KAMUS PAJAK DAN POLITIK

Apa Itu Tax Bargaining?

Redaksi DDTCNews
Senin, 03 Juli 2023 | 11.15 WIB
Apa Itu Tax Bargaining?

BERLAKUNYA sistem pemajakan di sebuah negara tidak lepas dari proses negosiasi kebijakan antara pemerintah dengan rakyat. Di satu sisi, pemerintah membutuhkan penerimaan pajak untuk mendanai pembangunan. Di sisi lain, rakyat juga menanggung beban untuk menyetorkan pajak kepada negara. 

Secara sederhana, wujud timbal balik dari sebuah negosiasi kebijakan pajak tersebut dikenal sebagai tax bargaining. Lantas apa itu tax bargaining selengkapnya?

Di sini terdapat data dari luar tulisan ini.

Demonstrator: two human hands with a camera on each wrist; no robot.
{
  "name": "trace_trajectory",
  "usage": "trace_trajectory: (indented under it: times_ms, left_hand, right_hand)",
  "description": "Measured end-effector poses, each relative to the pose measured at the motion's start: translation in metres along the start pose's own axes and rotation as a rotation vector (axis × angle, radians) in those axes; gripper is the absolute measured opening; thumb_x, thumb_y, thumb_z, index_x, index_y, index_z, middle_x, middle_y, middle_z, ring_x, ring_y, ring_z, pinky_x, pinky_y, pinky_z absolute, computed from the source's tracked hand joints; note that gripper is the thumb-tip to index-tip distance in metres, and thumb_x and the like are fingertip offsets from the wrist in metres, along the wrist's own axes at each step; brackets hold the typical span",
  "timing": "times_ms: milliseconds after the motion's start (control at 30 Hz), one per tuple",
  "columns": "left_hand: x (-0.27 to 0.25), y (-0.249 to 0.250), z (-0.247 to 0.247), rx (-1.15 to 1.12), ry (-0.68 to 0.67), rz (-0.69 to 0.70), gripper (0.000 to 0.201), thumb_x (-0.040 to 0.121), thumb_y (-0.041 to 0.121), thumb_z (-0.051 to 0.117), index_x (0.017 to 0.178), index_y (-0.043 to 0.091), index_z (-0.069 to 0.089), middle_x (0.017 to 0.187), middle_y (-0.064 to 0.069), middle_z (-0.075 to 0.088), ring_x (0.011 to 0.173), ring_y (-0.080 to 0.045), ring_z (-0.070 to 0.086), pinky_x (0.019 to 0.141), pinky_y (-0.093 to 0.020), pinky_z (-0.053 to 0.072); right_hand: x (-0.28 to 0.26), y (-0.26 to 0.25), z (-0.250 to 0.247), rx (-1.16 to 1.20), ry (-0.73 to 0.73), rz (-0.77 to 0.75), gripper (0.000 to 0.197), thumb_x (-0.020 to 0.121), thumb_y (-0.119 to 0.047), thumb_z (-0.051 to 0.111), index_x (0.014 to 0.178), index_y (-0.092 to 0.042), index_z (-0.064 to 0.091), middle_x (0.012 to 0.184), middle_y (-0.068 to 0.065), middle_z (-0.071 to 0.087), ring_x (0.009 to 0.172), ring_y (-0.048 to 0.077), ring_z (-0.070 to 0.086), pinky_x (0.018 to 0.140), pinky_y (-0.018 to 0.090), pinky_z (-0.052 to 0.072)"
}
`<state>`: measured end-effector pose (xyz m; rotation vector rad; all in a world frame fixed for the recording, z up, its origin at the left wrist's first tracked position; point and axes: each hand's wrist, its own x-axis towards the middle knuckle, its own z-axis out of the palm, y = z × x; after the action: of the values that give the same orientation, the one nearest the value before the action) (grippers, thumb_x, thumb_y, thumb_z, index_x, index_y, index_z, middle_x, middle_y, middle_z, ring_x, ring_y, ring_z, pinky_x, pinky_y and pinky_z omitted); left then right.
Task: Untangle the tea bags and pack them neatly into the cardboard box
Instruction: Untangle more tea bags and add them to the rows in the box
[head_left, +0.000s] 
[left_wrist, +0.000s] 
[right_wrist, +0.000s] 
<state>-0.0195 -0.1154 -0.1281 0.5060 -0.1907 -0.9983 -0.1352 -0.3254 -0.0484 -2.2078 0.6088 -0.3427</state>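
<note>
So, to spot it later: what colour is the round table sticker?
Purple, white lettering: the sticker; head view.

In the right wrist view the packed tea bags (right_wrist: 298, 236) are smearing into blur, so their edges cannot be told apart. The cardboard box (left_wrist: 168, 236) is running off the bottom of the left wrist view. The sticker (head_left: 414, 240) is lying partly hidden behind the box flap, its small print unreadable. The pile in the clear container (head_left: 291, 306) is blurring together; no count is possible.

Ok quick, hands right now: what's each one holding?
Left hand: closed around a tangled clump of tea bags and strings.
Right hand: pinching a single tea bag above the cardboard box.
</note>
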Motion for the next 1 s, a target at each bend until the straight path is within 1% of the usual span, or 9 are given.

Moore (2008) dalam bukunya, Taxation and State in Developing Countries, mendefinisikan tax bargaining sebagai proses implisit atau eksplisit dari negosiasi antara pemerintah dan rakyat dalam penyusunan kebijakan pajak. 

Makin tinggi kebutuhan pemerintah untuk memungut pajak dari rakyat, makin tinggi pula kecenderungan rakyat untuk menagih/meminta manfaat yang sepadan dari pajak yang disetornya. 

Adanya tax bargaining menawarkan batasan-batasan bagi pemerintah dalam menyusun kebijakan pajak. Artinya, sistem pemungutan pajak tidak bisa semena-mena dan justru merugikan rakyat. 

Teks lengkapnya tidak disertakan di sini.